# Gyuto or Santoko, 165 mini, Blue 2 or 1, This Japanese knife is for a gift!



## Emilio_Goncalvez (Nov 5, 2022)

Hello,
I already do have a great collection of knifes and I like this forum and the informations I gather.
I will continue to buy knifes for me but this time I am looking for a gift for my brother, a japanese one!

LOCATION
My brother is in France

KNIFE TYPE
I am looking for a santuku or a gyuto, right hand

Western or Japanese handle are both ok

He does have in mind something like :
Blade Length: 165mm
I have nothing against going for something a bit bigger if necessary

I think he likes the versatility and what is usual / polyvalent
So I thought blue 2 or even maybe blue 1

hum max price, lets say 400 usd

KNIFE USE
Home use

He he is doing chief tasks, all that is common ... vege & beef ...

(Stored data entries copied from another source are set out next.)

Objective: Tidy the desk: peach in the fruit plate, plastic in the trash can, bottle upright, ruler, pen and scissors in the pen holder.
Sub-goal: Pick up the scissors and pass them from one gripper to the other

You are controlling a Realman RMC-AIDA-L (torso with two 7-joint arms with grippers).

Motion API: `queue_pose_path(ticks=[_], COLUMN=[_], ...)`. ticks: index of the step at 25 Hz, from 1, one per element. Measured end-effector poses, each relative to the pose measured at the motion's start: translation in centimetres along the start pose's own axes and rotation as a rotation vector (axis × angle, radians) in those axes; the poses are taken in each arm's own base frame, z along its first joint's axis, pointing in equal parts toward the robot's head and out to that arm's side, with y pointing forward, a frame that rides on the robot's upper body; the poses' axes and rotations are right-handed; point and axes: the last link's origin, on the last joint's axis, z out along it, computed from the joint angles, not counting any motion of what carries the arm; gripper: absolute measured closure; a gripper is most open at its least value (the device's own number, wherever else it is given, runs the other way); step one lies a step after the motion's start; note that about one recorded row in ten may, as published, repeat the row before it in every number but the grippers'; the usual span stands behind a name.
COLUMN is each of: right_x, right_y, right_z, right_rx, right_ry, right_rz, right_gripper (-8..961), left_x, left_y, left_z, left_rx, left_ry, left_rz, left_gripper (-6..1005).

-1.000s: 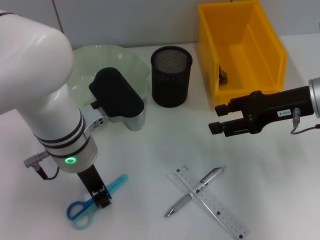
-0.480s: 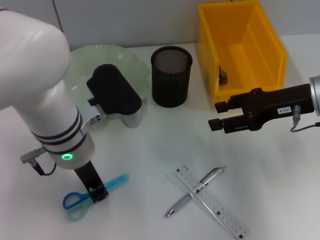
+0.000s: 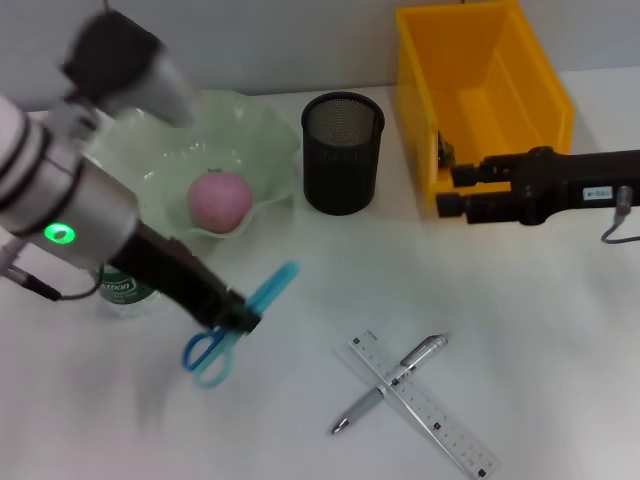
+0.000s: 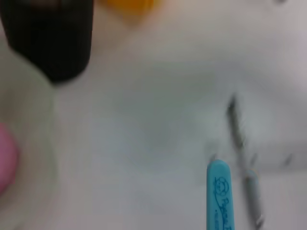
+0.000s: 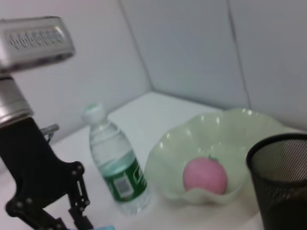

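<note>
My left gripper (image 3: 237, 320) is shut on the scissors (image 3: 232, 325), which hang tilted above the desk (image 3: 300, 440), blue handles low and light blue blade cover (image 4: 218, 196) pointing toward the pen holder (image 3: 342, 152). The peach (image 3: 220, 200) lies in the fruit plate (image 3: 262, 130). The bottle (image 5: 117, 167) stands upright beside the plate, partly hidden behind my left arm in the head view. The pen (image 3: 390, 383) lies crossed over the ruler (image 3: 430, 418) at the front of the desk. My right gripper (image 3: 450, 190) hovers open and empty at the front lip of the trash can (image 3: 480, 95).
A small dark item (image 3: 447, 152) lies inside the trash can; I cannot tell whether it is the plastic. A grey wall runs behind the desk. The pen holder stands between the fruit plate and the trash can.
My left arm has swung up and to the right, lifting the scissors off the desk and uncovering the peach and bottle. My right gripper has drawn back toward the trash can.
</note>
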Motion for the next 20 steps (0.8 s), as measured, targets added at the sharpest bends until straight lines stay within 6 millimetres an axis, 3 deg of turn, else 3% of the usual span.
queue_pose_path(ticks=[3,8,15,20], right_x=[0.4,0.6,1.4,2.1], right_y=[0.1,0.2,0.6,1.0], right_z=[-0.9,-1.8,-3.6,-3.8], right_rx=[0.013,0.025,0.038,0.026], right_ry=[-0.077,-0.138,-0.257,-0.277], right_rz=[0.034,0.062,0.093,0.113], right_gripper=[296,297,297,297], left_x=[-0.9,-1.9,-3.5,-4.8], left_y=[-0.5,-0.1,0.1,0.5], left_z=[-1.4,-1.5,-1.1,-0.2], left_rx=[-0.117,-0.206,-0.363,-0.459], left_ry=[0.185,0.291,0.480,0.580], left_rz=[-0.075,-0.093,-0.124,-0.122], left_gripper=[776,776,776,775])
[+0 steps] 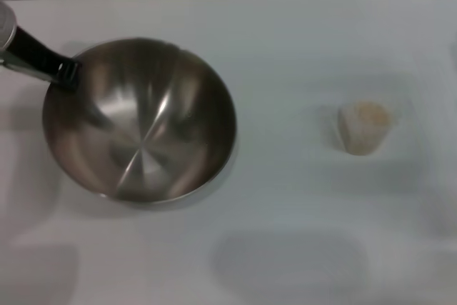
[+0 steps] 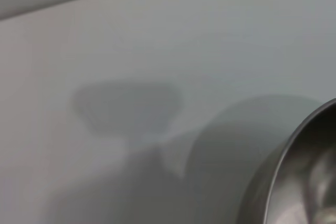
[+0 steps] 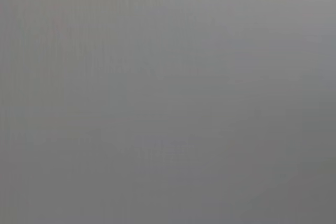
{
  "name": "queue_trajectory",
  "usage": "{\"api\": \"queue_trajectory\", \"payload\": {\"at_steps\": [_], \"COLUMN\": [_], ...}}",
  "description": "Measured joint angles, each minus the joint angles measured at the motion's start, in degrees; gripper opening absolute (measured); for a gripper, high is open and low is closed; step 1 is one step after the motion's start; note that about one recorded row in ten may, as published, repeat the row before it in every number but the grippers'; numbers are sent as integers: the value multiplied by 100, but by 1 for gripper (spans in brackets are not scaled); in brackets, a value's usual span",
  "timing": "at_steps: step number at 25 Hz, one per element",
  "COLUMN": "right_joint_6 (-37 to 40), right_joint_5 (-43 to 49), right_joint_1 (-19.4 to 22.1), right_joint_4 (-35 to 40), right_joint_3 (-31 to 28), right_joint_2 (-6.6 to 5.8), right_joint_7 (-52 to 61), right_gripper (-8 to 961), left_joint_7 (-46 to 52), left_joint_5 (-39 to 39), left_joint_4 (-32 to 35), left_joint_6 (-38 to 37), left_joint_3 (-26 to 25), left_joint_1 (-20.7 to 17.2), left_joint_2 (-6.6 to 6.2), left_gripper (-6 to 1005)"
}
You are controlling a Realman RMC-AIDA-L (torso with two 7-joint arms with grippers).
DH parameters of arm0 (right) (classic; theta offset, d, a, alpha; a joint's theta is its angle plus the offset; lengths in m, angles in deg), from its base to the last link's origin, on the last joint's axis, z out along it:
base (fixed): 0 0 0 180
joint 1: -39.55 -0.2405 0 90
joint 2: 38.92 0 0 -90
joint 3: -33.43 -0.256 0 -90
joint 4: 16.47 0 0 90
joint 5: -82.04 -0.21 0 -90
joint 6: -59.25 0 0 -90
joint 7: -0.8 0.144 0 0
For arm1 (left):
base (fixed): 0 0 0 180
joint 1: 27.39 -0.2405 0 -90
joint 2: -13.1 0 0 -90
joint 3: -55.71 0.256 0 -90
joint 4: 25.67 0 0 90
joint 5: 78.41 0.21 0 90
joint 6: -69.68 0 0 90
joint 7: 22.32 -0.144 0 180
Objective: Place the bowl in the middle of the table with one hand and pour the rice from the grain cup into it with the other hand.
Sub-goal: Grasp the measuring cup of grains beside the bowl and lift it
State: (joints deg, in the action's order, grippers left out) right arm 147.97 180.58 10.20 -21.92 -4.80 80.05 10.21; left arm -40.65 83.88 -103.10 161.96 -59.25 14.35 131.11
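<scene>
Head view: left gripper (image 1: 68, 71) clamped on bowl (image 1: 139, 121) rim; grain cup (image 1: 364, 128) unlabelled.

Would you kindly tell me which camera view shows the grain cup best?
The head view: the grain cup stands in full sight on the table, rice inside. The left wrist view shows only the bowl's rim; the right wrist view shows nothing of the cup.
</scene>
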Motion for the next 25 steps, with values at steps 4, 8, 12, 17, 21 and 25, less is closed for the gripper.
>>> {"api": "queue_trajectory", "payload": {"at_steps": [4,8,12,17,21,25], "right_joint_6": [-3,-7,-14,-14,-14,-14], "right_joint_5": [-8,-15,-18,-20,-20,-11], "right_joint_1": [23,37,49,61,79,95], "right_joint_4": [0,0,0,0,0,0], "right_joint_3": [0,0,0,15,23,26], "right_joint_2": [4,4,4,4,4,4], "right_joint_7": [0,-1,-1,0,-1,-1], "right_gripper": [763,763,763,763,763,763], "left_joint_7": [-47,-50,-75,-119,-170,-193], "left_joint_5": [-77,-296,-486,-657,-809,-913], "left_joint_4": [5,24,78,366,676,923], "left_joint_6": [15,14,-21,-128,-278,-422], "left_joint_3": [9,31,41,77,225,308], "left_joint_1": [179,318,437,641,792,917], "left_joint_2": [15,15,9,20,29,42], "left_gripper": [41,46,51,57,62,67]}}
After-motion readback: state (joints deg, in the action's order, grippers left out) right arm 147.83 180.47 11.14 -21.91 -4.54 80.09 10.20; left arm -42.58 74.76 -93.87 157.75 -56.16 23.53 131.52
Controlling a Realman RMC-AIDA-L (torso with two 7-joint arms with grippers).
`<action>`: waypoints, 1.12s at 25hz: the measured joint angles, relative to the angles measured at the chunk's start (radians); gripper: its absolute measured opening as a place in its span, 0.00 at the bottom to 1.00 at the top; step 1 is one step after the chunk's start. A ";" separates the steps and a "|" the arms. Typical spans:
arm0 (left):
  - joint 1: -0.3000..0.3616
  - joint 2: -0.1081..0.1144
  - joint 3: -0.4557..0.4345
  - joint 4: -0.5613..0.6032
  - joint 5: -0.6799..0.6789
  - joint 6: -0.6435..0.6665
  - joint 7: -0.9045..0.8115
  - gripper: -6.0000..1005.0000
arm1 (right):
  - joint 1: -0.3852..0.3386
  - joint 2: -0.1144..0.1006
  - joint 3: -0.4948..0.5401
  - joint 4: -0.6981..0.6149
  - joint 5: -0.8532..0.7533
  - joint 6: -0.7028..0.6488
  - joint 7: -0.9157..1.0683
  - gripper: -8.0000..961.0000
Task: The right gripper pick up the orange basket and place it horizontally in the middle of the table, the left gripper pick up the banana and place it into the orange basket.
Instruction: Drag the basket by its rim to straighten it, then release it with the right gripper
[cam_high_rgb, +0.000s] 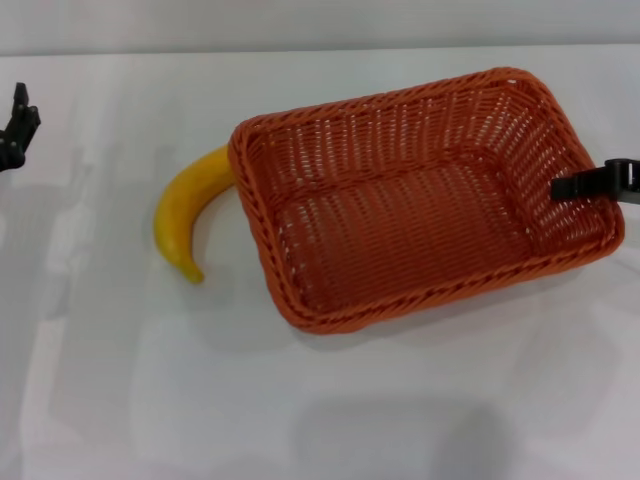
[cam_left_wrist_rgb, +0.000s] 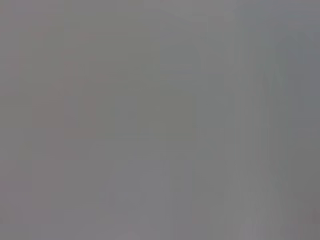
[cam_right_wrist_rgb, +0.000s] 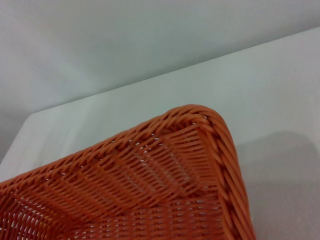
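Basket (cam_high_rgb: 400, 125) near the middle of the table (cam_high_rgb: 300, 400), sitting upright on its base, open side up. Set lengthwise across the head view but slightly skewed, with the right end farther back than the left. Woven floor and sloping walls plainly visible inside.

Banana (cam_high_rgb: 185, 205) on the table just left of the basket, outside it. Curved, upper end meeting the basket's left far corner and seeming to touch the rim there; lower tip pointing toward the near edge of the table, apart from the basket.

Right gripper (cam_high_rgb: 590, 184) at the right edge of the head view, reaching in level with the basket's right short rim, dark tip lying over that rim. Wide, narrow or clamped on the weave: cannot tell from here. From the right wrist view, only a rounded basket (cam_right_wrist_rgb: 150, 175) corner seen close up, braided rim and inner wall, with bare table (cam_right_wrist_rgb: 280, 100) beyond it.

Left gripper (cam_high_rgb: 18, 128) at the far left edge of the head view, only partly in view, well apart from the banana. Opening likewise not readable. Left wrist view a flat grey, nothing to make out.
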 joint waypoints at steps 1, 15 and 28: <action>0.000 0.000 0.000 0.000 0.000 -0.001 0.000 0.86 | -0.003 -0.001 0.000 -0.001 0.000 0.005 0.000 0.27; 0.000 0.000 0.000 0.000 0.000 -0.004 0.000 0.86 | -0.019 -0.005 0.007 -0.002 0.000 0.033 0.000 0.29; 0.000 0.000 0.000 0.000 0.000 -0.004 0.000 0.86 | -0.021 -0.005 0.000 -0.010 0.033 0.017 -0.005 0.30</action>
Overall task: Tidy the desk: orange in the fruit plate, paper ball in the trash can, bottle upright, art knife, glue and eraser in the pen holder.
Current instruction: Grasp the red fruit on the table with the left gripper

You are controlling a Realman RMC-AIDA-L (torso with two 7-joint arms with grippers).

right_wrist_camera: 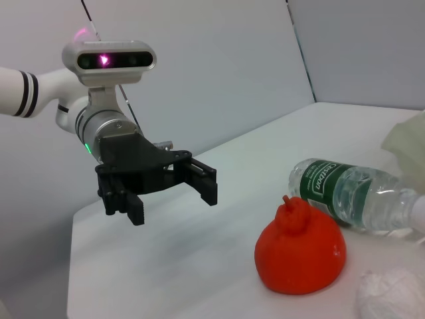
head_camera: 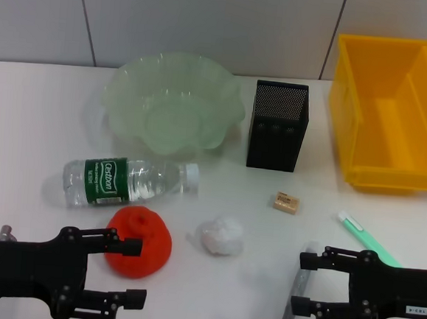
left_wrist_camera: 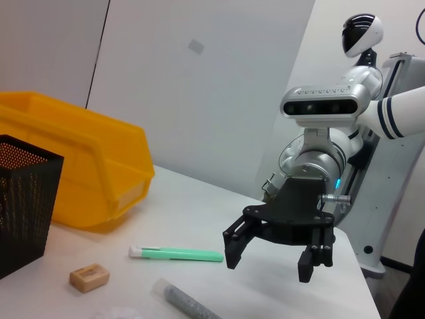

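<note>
The white table [head_camera: 39, 123] carries all task items, none yet sorted.

The left gripper [head_camera: 136, 272] hangs at the near left edge of the table, jaws spread wide and holding nothing. Its upper finger lies just beside the orange [head_camera: 141, 241], which sits on the table surface in front of the bottle; contact between finger and fruit cannot be confirmed. The right wrist view shows the same gripper [right_wrist_camera: 174, 197] raised above the table, clear of the orange [right_wrist_camera: 300, 249].

The right gripper [head_camera: 303, 283] hangs at the near right edge, jaws likewise wide apart and empty. A grey stick-shaped item [head_camera: 297, 295], possibly the glue, lies on the table between its fingers from above. In the left wrist view this gripper [left_wrist_camera: 269, 256] is seen above the table, not touching anything.

The bottle [head_camera: 126, 182] lies on its side, cap pointing toward the table centre, just in front of the fruit plate [head_camera: 122, 93]. The fruit plate stands at the back left and holds nothing. The paper ball [head_camera: 221, 235] rests on the table near the orange, apart from it. The pen holder [head_camera: 277, 127] stands upright at the back centre, between the fruit plate and the trash can [head_camera: 351, 104], which occupies the back right. The eraser [head_camera: 286, 203] lies in front of the pen holder. A pale-green knife [head_camera: 363, 232] lies in front of the trash can, partly hidden behind the right gripper.
</note>
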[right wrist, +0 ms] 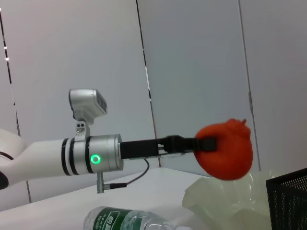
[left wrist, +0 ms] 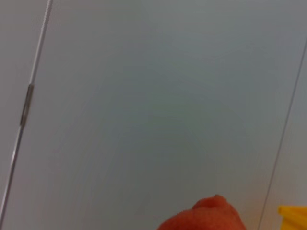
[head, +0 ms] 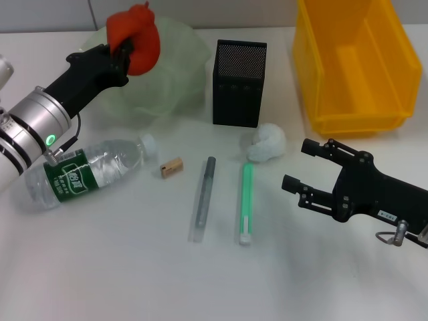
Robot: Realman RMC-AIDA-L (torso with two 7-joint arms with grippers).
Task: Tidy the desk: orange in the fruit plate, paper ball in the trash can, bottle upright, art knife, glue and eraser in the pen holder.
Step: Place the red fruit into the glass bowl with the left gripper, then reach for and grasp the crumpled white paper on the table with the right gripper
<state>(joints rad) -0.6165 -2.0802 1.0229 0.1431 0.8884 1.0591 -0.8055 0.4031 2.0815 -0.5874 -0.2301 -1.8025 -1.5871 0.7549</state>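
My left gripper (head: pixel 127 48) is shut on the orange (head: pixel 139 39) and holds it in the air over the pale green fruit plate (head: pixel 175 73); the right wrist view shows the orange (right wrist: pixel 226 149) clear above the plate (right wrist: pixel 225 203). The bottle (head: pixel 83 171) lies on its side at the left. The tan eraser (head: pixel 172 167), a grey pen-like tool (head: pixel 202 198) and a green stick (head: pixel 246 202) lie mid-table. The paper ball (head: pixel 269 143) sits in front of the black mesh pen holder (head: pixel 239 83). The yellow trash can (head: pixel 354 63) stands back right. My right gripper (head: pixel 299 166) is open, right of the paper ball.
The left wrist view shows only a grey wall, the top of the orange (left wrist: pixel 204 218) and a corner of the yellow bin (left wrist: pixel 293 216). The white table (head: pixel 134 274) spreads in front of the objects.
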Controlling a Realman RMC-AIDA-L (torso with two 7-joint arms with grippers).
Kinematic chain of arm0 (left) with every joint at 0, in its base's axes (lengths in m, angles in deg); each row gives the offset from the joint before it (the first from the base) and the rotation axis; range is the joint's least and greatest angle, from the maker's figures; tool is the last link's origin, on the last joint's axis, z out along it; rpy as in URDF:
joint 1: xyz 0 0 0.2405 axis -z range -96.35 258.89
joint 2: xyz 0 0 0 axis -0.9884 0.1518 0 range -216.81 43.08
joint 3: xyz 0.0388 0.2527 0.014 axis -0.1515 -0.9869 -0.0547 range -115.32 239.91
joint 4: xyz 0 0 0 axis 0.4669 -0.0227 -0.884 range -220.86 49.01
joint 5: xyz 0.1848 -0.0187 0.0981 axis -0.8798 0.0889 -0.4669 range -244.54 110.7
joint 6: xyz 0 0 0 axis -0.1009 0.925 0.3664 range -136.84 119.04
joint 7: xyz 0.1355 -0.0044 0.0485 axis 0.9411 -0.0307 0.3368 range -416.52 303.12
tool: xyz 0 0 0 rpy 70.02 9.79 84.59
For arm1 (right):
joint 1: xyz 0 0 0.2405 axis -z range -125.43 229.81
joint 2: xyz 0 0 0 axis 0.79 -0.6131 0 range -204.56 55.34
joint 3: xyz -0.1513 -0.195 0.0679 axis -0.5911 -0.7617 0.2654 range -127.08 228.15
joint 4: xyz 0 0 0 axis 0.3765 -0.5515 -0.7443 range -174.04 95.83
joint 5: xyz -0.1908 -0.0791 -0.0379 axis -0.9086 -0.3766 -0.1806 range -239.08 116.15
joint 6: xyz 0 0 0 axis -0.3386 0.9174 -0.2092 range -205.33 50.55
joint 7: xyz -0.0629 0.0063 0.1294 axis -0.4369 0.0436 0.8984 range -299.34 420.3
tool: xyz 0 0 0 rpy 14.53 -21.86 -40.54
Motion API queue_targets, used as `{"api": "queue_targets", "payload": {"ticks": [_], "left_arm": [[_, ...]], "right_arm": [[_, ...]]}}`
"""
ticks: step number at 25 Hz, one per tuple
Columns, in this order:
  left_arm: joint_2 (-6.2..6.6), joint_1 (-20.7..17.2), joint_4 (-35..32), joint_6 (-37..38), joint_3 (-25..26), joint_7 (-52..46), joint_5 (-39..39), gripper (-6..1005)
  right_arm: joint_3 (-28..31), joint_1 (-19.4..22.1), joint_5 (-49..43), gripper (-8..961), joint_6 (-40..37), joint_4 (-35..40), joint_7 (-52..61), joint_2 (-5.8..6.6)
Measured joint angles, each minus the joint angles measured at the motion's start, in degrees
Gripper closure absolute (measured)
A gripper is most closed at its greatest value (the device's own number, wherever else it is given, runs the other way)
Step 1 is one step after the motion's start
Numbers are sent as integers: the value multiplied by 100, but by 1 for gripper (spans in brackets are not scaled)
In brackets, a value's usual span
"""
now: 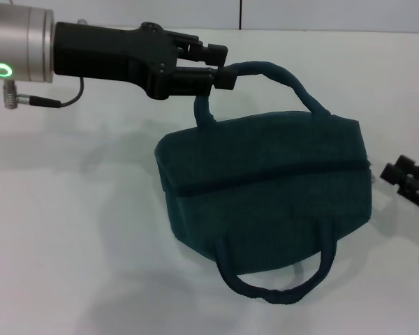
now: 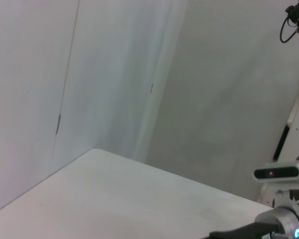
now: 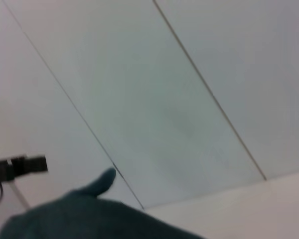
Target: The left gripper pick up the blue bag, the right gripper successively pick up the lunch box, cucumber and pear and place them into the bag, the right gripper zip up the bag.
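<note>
Nearest the camera in the head view, a loose handle of the blue bag [image 1: 265, 192] curls down onto the white table [image 1: 70, 230], its loop lying flat in front of the bag's body. Behind that handle the bag sits on the table with its top closed, a dark zipper line running across it from side to side. At the bag's right end, low and apart from the fabric, the right gripper [image 1: 410, 180] shows only as a black claw at the edge of view; whether its fingers are parted or together cannot be told. Beyond the bag's body the second handle arches upward, and the left gripper [image 1: 220, 66] reaches in from the bag's left side with its two black fingers clamped together on the near end of that arch, holding it raised above the bag. Back along that arm are a silver wrist with a green ring light and a thin cable. Behind the bag stands a pale wall. From the right wrist view the bag [image 3: 89, 216] appears as a teal mound against wall panels
</note>
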Motion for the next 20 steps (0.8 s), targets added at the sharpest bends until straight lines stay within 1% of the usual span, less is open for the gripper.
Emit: {"api": "queue_targets", "payload": {"ticks": [2,6,9,11,13,15,17,20], "left_arm": [[-14,-30,1,7,-4,19,12,481],[-72,-190,-14,9,-8,214,195,466],[-69,-342,-14,16,-5,330,440,455],[-54,-450,2,71,0,380,593,448],[-60,-565,7,190,5,526,817,441],[-78,-689,8,332,4,693,1068,433],[-87,-785,8,501,-12,779,1235,426],[-119,-911,29,803,-29,812,1317,415]], "right_arm": [[102,46,0,465,-218,25,-50,32],[383,55,0,372,-1036,35,-452,101],[659,25,-8,302,-1433,98,-584,170],[690,-1,-31,256,-1722,351,-548,211],[671,-40,-73,197,-2007,738,-433,226],[663,-163,-254,137,-2271,1269,-165,238],[663,-353,-525,78,-2378,1648,247,255],[677,-787,-1005,77,-2394,1939,910,285]]}}
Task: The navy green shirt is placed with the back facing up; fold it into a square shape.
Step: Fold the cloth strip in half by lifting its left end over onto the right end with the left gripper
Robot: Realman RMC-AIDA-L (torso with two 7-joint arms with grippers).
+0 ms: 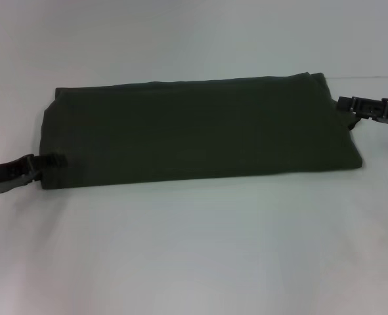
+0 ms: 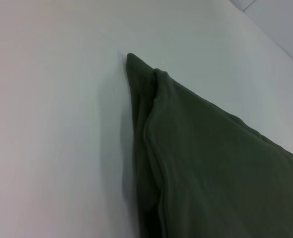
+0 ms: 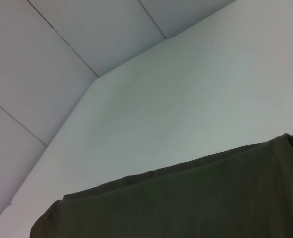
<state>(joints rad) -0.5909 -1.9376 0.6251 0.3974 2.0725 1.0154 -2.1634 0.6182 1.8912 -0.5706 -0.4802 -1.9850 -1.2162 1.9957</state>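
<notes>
Soft, even, rather cool light from above, no glare. Only faint shadow on the white table (image 1: 194, 249), along the shirt (image 1: 200, 131) edge toward 6 o'clock in the head view. Slight blur everywhere (fabric texture hardly readable). Darker shadow band beside the cloth fold in the left wrist view. No clear edge distortion.

Navy green shirt (image 1: 200, 131) lies flat on my white desk (image 1: 194, 249), folded into a long band running L to R. My left pincer (image 1: 49, 161) sits at its near-left corner, tip touching fabric. Right pincer (image 1: 348, 105) is at far-right end, just beside the edge.
</notes>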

My grip has evolved, I think that with a good knife his one can also evolve
Same for cutting motion, this can evolve for him too

KNIFE MAINTENANCE
He is using wood & synthetic
He sharpen himself

thank you in advance and long life to this forum !


----------



## blokey (Nov 5, 2022)

Is blue a requirement? There some very good knife in other steel, too. Anyway here's couple
$5 over your budget but one of the best you can get








Sakai Kikumori Blue #1 Yugiri Kiritsuke Santoku 180mm


Kawamura Hamono was founded in 1926 in Sakai. Kikumori is praised for their beautiful craftsmanship utilizing traditional techniques specific to their region. This series is forged by Master Yoshikazu Tanaka from Aogami 1 high carbon steel and cladded in stainless steel for easy maintenance...




carbonknifeco.com




Shigeki Tanaka stuff is on the cheaper end but really nice too








Santoku 165mm Aogami 2 Damascus Clad San Mai


Aogami #2 is such a beautiful steel, often used for honayaki knives, it holds an exceptional edge and features good toughness and edge retention. This line from Master Blacksmith Shigeki Tanaka offer exceptional performance, quality craftsmanship and desirable looks. A refined, classic Japanese...




moderncooking.com




Hado Ginsan are really nice 








Japanese Kiritsuke Santoku Knife - HADO - Kijiro series - Ginsan da...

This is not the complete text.